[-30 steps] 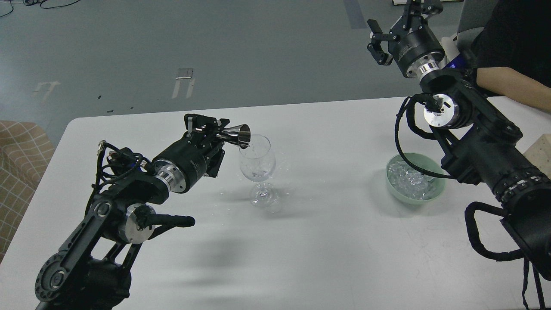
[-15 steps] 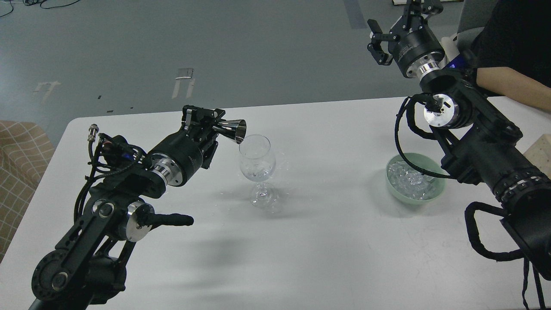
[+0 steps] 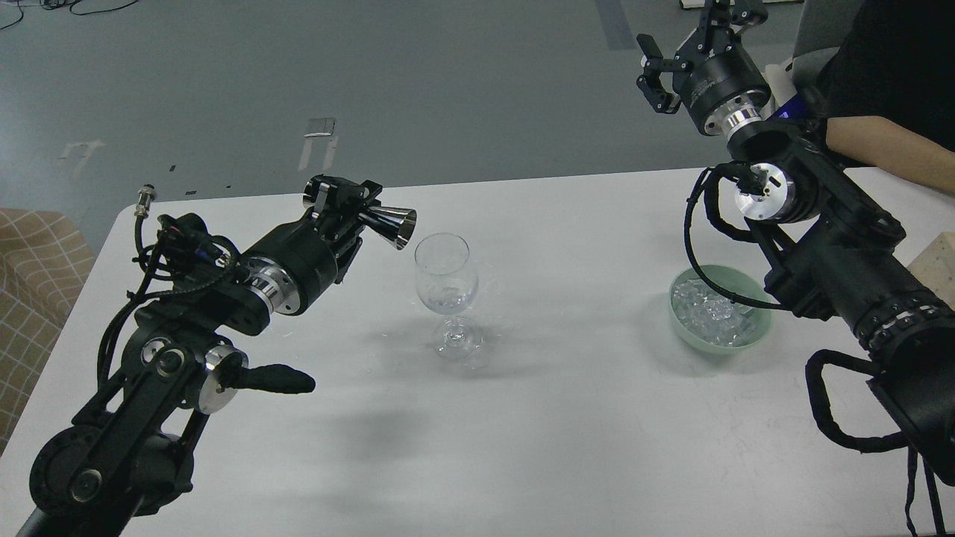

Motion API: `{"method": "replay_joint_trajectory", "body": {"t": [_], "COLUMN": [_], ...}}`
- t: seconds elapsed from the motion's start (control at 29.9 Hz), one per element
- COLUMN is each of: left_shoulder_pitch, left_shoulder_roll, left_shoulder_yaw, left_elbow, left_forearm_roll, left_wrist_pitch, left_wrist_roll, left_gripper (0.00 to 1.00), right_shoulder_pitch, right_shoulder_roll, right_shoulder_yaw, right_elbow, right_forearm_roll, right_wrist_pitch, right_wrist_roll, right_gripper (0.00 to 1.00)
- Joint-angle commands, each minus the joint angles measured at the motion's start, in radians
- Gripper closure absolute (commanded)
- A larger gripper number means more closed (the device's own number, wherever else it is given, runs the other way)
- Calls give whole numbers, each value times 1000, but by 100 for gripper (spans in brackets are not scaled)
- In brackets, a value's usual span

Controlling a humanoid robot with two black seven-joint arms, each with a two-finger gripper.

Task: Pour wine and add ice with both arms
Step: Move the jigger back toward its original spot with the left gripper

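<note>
The left gripper (image 3: 357, 212) is clamped on one steel jigger (image 3: 389, 224), tipped sideways. One wine glass (image 3: 446, 287) stands apart at its 4 o'clock, the wine (image 3: 446, 300) barely visible inside. The right gripper (image 3: 690, 37), partly cut off, stands apart, empty. At its 6 o'clock one green bowl (image 3: 755, 337) holds uncountable ice (image 3: 709, 313).

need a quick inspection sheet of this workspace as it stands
surface: white table, mostly bare
job's things: wine glass upright, little clear liquid; green bowl holding ice; metal measuring cup tipped sideways, left of glass
clutter: pale block at right edge
grippers: left gripper shut on measuring cup; right gripper raised, jaws open, empty
cables: black loops on both arms
surroundings: grey floor, checked seat, a person's arm
</note>
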Motion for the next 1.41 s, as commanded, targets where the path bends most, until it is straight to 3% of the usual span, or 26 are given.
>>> {"method": "replay_joint_trajectory", "body": {"t": [0.0, 0.37, 0.64, 0.84, 1.1, 1.37], "left_shoulder_pitch": [-2, 30, 245, 303, 306, 296], "left_shoulder_roll": [-46, -138, -231, -299, -302, -302], "left_shoulder_yaw": [-47, -435, -683, -719, -710, -704], "left_elbow": [-1, 8, 77, 181, 359, 462], "left_forearm_roll": [-68, -727, -1002, -1005, -1001, -998], "left_wrist_pitch": [7, 69, 66, -3, -129, -177], "left_wrist_roll": [0, 0, 0, 0, 0, 0], "left_gripper": [100, 100, 100, 100, 89, 80], "right_shoulder_pitch": [0, -2, -2, -2, -5, -11], "right_shoulder_roll": [0, -2, 0, 0, 2, 2], "right_shoulder_yaw": [1, -1, -1, -2, -1, -1], "right_elbow": [0, 0, 0, 0, 0, 0], "right_forearm_roll": [0, 0, 0, 0, 0, 0], "right_wrist_pitch": [1, 0, 0, 0, 0, 0], "right_wrist_roll": [0, 0, 0, 0, 0, 0], "right_gripper": [0, 0, 0, 0, 0, 0]}}
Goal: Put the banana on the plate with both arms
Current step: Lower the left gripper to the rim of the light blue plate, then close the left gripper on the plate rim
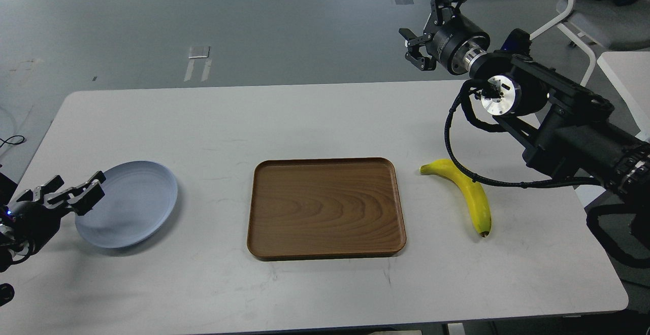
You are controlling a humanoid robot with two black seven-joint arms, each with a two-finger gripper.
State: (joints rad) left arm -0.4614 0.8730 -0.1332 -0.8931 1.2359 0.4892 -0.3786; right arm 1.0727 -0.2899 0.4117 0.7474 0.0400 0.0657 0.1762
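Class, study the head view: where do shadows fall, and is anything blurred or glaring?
Head view: soft even light; faint shadow under the tray front edge and beside the plate; the banana is sharp; mild sheen on the table; no strong glare.

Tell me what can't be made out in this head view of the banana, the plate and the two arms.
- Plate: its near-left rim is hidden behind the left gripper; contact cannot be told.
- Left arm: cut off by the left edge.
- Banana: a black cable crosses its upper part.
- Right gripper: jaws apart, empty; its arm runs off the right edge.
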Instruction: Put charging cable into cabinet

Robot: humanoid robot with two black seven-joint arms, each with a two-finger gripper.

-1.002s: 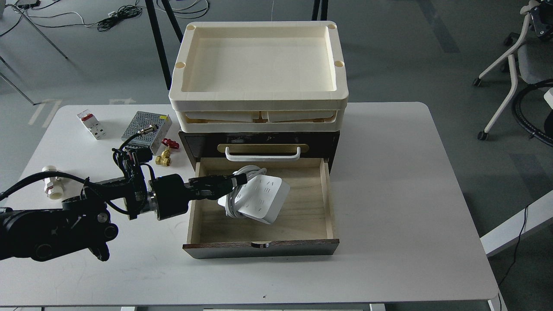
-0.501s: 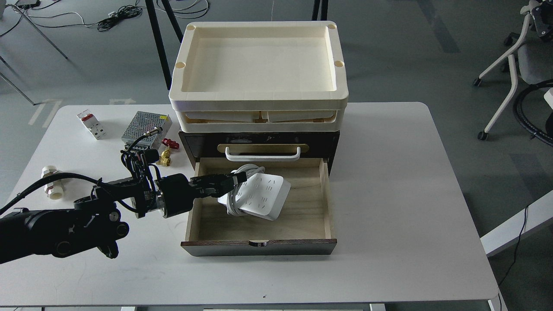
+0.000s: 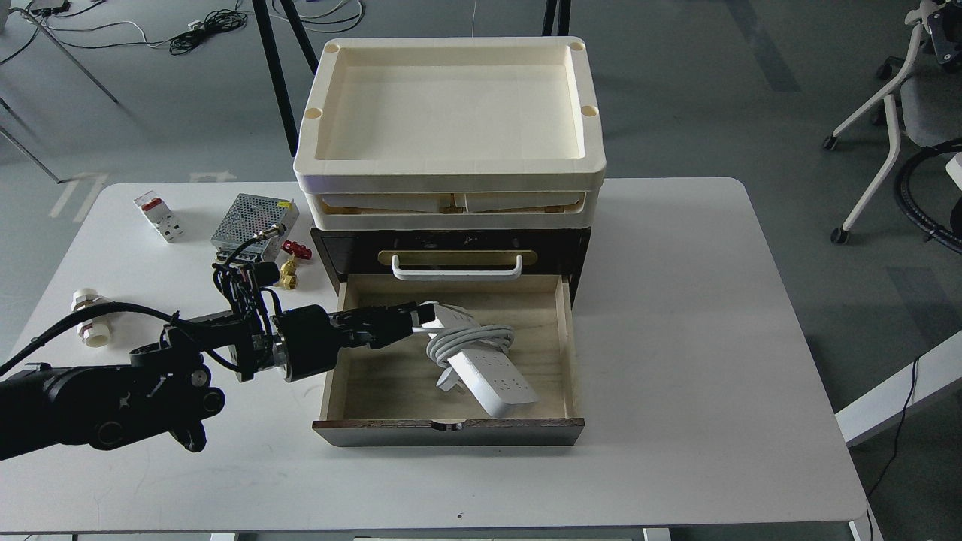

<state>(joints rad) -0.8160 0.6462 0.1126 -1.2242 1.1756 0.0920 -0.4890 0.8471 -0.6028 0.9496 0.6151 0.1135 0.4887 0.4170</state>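
Observation:
The charging cable (image 3: 494, 382), a white power strip, lies flat on the floor of the open lower drawer, toward the front right. Its thick white cord (image 3: 472, 340) is looped just behind it. The cabinet (image 3: 451, 248) is dark brown, with a white bar handle (image 3: 456, 268) on the shut upper drawer. The open drawer (image 3: 361, 391) has a light wood interior. My left gripper (image 3: 412, 319) reaches over the drawer's left wall, its jaws slightly apart. A white end of the cord lies right at its fingertips. The strip itself is free of the gripper. My right gripper is out of view.
Two stacked cream trays (image 3: 451, 176) sit on top of the cabinet. Left of it on the white table (image 3: 714, 338) are a perforated metal power supply (image 3: 249, 220), a white breaker with a red switch (image 3: 158, 218), brass and red valves (image 3: 289, 263) and a white fitting (image 3: 92, 319).
The power strip has dropped out of my left gripper onto the drawer floor and now lies lower and to the right. The gripper pulled back slightly to the left.

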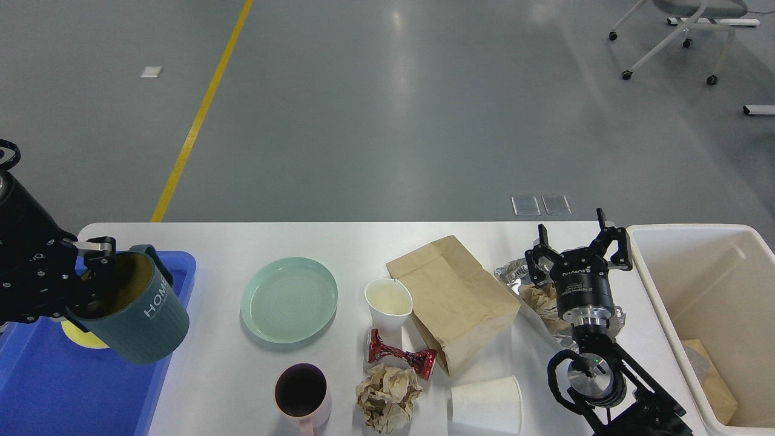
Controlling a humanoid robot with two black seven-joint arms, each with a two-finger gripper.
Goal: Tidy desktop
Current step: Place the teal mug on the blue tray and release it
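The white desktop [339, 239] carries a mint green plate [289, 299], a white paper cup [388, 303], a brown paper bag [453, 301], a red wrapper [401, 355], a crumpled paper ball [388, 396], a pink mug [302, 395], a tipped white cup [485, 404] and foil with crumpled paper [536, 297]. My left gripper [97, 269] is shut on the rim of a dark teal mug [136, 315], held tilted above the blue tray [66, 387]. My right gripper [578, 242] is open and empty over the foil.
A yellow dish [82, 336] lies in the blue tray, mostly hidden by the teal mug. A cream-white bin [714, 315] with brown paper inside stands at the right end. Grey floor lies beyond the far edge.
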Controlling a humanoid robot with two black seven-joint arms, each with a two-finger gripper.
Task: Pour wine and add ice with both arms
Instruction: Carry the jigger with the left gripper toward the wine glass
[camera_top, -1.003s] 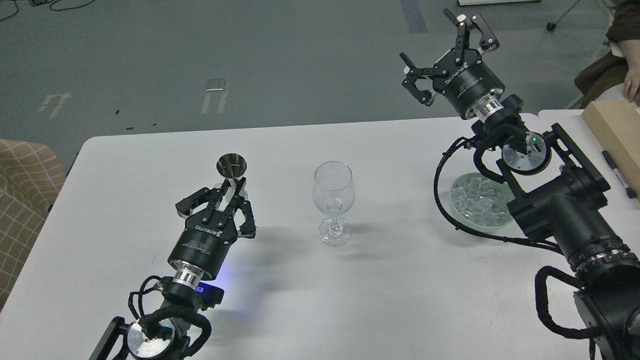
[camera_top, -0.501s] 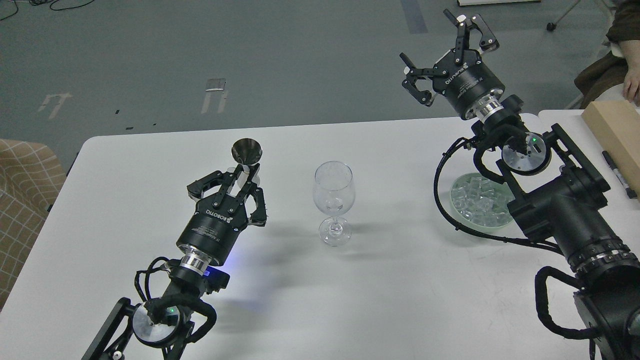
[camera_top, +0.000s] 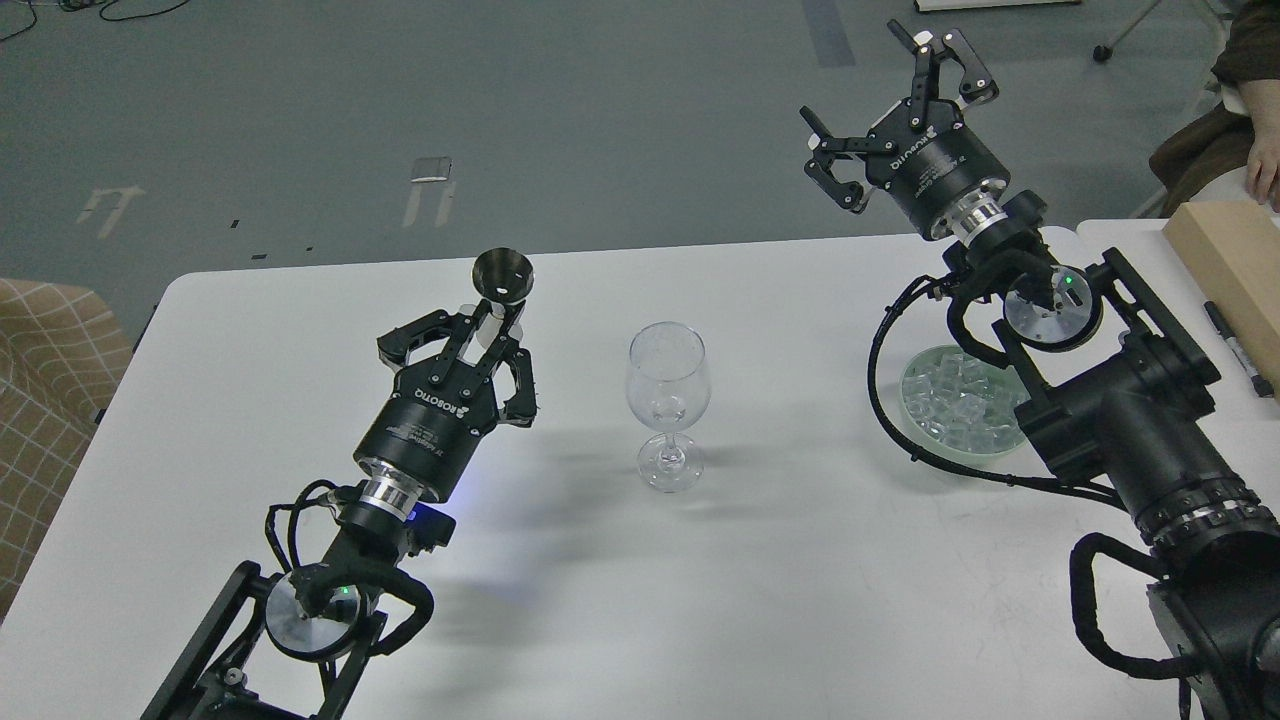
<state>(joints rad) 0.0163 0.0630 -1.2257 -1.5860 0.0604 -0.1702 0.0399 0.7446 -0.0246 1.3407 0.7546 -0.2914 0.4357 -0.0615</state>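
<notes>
A clear wine glass (camera_top: 667, 398) stands upright at the middle of the white table (camera_top: 760, 590). My left gripper (camera_top: 487, 335) is shut on a small steel jigger cup (camera_top: 502, 277) and holds it upright above the table, to the left of the glass. No wine stream shows. The ice (camera_top: 958, 398), many small clear cubes, lies in a shallow glass dish (camera_top: 922, 423) at the right, partly hidden by my right arm. My right gripper (camera_top: 893, 105) is open and empty, raised high beyond the table's far edge, above and behind the dish.
A tan cardboard box (camera_top: 1235, 260) and a black marker (camera_top: 1238, 350) lie on a second table at the far right, with a person's hand (camera_top: 1264, 170) above them. A checked chair (camera_top: 45, 380) stands off the table's left edge.
My left gripper has lifted the jigger and carried it right and away from me, closer to the wine glass. The right arm has barely moved.
</notes>
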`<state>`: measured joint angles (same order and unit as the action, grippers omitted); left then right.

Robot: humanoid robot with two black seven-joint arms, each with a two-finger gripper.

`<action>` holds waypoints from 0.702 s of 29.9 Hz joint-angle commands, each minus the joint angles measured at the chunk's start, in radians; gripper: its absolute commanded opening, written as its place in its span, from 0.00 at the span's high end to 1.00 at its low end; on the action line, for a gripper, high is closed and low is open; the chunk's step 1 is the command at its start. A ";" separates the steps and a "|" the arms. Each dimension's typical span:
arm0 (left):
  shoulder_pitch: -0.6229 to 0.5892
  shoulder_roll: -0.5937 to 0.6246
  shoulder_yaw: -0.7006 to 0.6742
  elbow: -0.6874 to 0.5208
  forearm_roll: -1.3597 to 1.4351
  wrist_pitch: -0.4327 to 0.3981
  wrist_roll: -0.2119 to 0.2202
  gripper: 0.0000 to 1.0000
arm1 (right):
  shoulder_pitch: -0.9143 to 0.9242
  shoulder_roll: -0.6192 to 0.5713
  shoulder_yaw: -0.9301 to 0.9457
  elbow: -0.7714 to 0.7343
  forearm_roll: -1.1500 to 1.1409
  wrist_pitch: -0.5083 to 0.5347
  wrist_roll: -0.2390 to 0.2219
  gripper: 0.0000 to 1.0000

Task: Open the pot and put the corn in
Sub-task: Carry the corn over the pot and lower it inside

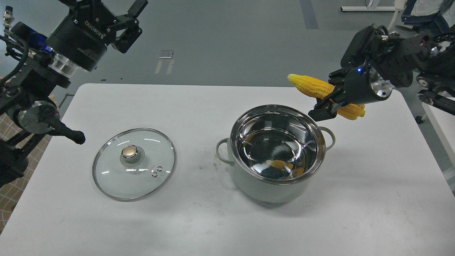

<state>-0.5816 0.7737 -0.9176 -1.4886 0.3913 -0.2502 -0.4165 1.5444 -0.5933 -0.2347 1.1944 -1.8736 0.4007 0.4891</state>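
The pot point(277, 153) stood uncovered on the surface point(213, 103); the right claw point(328, 103) grasped the corn point(312, 87) above its far right rim; next, carry left, lower, release; the left claw point(122, 17) was released.

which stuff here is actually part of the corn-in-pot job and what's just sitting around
Part of the job:
- pot, open on the table
- corn, held in the air by the right gripper, beside the pot's rim
- glass lid, already off, flat on the table to the pot's left

Just around:
- left gripper, open, holding nothing
- chair on the floor behind the table
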 commanded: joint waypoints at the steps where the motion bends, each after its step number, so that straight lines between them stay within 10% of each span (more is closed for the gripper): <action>1: 0.002 0.002 -0.004 -0.001 0.000 0.000 0.001 0.06 | 0.002 0.078 -0.050 -0.003 0.004 0.000 0.000 0.88; 9: 0.005 -0.002 -0.003 -0.001 0.000 0.000 0.001 0.06 | -0.029 0.148 -0.069 -0.018 0.037 -0.003 0.000 0.83; 21: 0.006 -0.007 -0.003 -0.001 0.000 0.000 0.001 0.06 | -0.059 0.167 -0.072 -0.027 0.076 -0.011 0.000 0.50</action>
<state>-0.5754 0.7674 -0.9211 -1.4896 0.3912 -0.2500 -0.4154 1.4919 -0.4308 -0.3068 1.1675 -1.8065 0.3921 0.4884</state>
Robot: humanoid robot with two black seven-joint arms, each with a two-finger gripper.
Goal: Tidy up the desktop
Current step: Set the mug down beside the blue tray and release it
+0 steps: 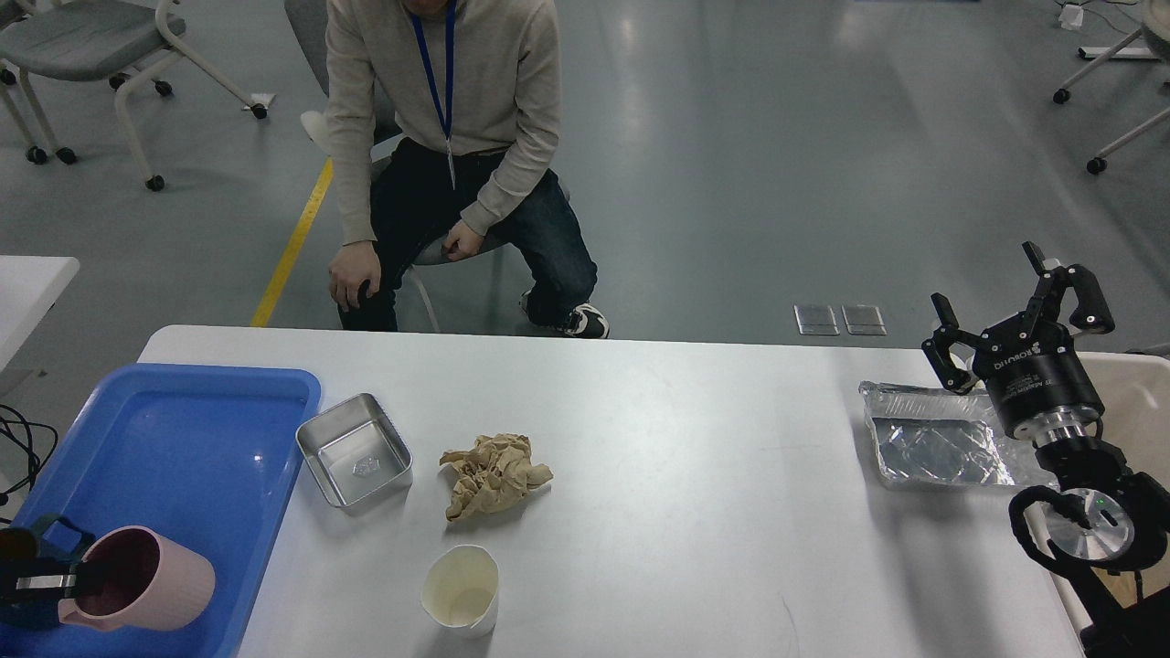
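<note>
The white-grey desktop point(686, 457) bears a square steel pan point(355, 450), a crumpled brown paper point(494, 475), a white paper cup point(462, 589) and a foil tray point(941, 448). My left gripper point(69, 581) is shut on the rim of a pink cup point(146, 589), which lies tilted on its side low over the near left corner of the blue tray point(183, 439). A dark blue mug point(41, 539) is partly hidden behind that gripper. My right gripper point(992, 283) is open and empty, raised above the foil tray at the right edge.
A beige bin point(1138, 402) stands beyond the desktop's right edge, behind my right arm. A person point(439, 137) sits on a chair just past the far edge. A second white table corner point(32, 283) shows at the left.
</note>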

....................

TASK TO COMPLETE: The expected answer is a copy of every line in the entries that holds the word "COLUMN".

TASK ANSWER:
Motion API: `{"method": "replay_joint_trajectory", "body": {"t": [_], "COLUMN": [_], ...}}`
- COLUMN is each of: left_shoulder_pitch, left_shoulder_roll, left_shoulder_yaw, left_elbow, left_forearm_roll, left_wrist_pitch, left_wrist_roll, left_gripper (0.00 to 1.00), right_shoulder_pitch, right_shoulder_roll, right_shoulder_yaw, right_elbow, right_forearm_roll, right_wrist_pitch, right_wrist_roll, right_gripper (0.00 to 1.00)

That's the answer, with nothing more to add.